Social Security is a vital program that is on a sure path toward insolvency. That's the cold, hard fact worth confronting at the start of any conversation about social insurance reform. The simple reason is demographics: as our population grows older, more people are taking out of the program and fewer people are paying in. By 2020, Social Security will be running cash negative and will have to start drawing on its so-called trust fund, which is currently chock full of government IOUs. The worse news is that this fund will be empty by 2033, according to the program's trustees.
That means if nothing is done between now and 2033, benefits for all retirees will immediately be cut by 25% or payroll taxes must be immediately increased to 16.7% from 12.4%, or some combination between the two, in order to keep the program financially afloat. Either way, young Americans will disproportionately feel the pain. So when people say things like "hands off Social Security," what these champions of the status quo are really saying to young people is "hands of my Social Security, and forget about yours."
Most millennials already know this: 52% believe leaving Social Security (and Medicare) untouched would impose too much of a financial burden on younger generations, and 54% believe it is unlikely these programs will be able to pay future benefits at the same levels as today, according to Pew Research.
The good news is sensible reforms that are put in place now can dull the impact of any changes and can ensure they are distributed more fairly among all generations.
For example, the president is expected to introduce one potential reform in his budget tomorrow, known as Chained CPI. This would reduce the growth of future Social Security benefits (as opposed to "cutting" current levels of benefits) by tying annual increases to a more modest and accurate measure of inflation. The main difference compared to the current measure of inflation is that Chained CPI would account for the fact that as prices change for similar goods, people will often opt for the cheapest option.
What would the net impact be of this reform?
That depends on how you look at it. On one hand, over the next 20 years, Chained CPI would mean the average retiree would see about 6% less in total benefits than what is currently scheduled. On the other hand, Chained CPI would also save money and help cover one fifth of the total shortfall in Social Security, which means in 2033 there would no longer have to be an automatic reduction in payments. Thus, in that year and the years to follow, Chained CPI actually represents a 25% benefit increase in benefits compared to current law.
Of course, Chained CPI alone is not enough to keep Social Security solvent over the long-term. In the context of a larger deficit reduction agreement, more would be needed. Other sensible ideas include increasing the cap on wages subject to the Social Security payroll tax and gradually increasing the retirement age. These changes would help bring the program into the 21st century where Americans are earning more and living longer than when Social Security was established.
Unfortunately, not everyone is taking a sensible, long view of the problem. That's partially because Social Security is an emotional issue, not just a mathematical one, for many Americans. This is understandable. About 46% of unmarried seniors, for example, rely on Social Security for 90% or more of their income. That includes my grandma, whom I remember cursing the government up and down when there was not a cost of living adjustment in 2009 and 2010 while her rent and health care were increasing at the same time.
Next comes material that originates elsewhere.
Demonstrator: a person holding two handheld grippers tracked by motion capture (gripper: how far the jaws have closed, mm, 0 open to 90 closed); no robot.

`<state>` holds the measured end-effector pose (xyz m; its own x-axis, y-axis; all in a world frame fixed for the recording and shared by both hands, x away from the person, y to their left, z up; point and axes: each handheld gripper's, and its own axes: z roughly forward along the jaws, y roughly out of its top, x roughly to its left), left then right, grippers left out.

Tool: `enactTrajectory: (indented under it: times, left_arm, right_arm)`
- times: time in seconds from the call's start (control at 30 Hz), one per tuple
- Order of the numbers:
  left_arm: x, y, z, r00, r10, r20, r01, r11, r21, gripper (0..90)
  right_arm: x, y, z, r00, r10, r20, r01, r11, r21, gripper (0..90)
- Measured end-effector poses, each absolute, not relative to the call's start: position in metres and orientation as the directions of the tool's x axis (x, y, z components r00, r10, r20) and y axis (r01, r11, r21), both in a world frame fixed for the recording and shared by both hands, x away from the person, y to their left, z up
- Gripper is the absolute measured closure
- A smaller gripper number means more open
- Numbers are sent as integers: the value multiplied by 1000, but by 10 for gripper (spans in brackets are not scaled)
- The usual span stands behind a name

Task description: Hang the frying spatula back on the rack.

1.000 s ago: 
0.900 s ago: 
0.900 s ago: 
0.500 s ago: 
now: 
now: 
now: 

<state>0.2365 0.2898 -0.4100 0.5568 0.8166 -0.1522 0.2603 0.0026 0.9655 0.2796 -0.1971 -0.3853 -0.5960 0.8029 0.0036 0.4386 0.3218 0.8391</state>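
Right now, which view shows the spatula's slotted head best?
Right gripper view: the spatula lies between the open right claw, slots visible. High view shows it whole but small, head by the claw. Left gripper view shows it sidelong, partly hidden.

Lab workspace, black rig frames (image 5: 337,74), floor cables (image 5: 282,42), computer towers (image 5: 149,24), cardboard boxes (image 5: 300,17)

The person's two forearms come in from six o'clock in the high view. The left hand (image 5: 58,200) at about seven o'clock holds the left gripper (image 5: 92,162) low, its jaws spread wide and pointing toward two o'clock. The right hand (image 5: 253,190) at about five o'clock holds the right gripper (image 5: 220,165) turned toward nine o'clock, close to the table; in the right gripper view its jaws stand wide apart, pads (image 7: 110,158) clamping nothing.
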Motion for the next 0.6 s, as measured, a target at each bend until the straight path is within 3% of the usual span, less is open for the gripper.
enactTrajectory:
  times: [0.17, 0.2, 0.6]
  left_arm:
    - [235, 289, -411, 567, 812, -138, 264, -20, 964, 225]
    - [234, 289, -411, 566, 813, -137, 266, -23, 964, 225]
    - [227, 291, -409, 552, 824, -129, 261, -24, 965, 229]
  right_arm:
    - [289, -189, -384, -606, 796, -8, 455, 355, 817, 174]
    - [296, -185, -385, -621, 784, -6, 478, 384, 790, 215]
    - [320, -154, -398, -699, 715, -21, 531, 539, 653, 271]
In this sense, any mention about benefits being on the table for reform elicits kneejerk opposition.
But reforms can be targeted to avoid putting vulnerable seniors in an even more vulnerable financial position; indeed that is the whole point of the program. At the same time, a generationally balanced solution requires everything being on the table, including benefits, in order to avoid disproportionately burdening my generation. I know my grandma wouldn't want that either.
Although you may not hear it from special interest groups that focus on fear rather than facts, it is indeed possible to strike a balance between protecting seniors and keeping Social Security solvent for future generations through common sense reforms – including Chained CPI. And the sooner we act, the better off everyone will be.
Nick Troiano is co-founder and field director for The Can Kicks Back, a non-partisan and Millennial-driven campaign to fix the national debt and reclaim our American Dream.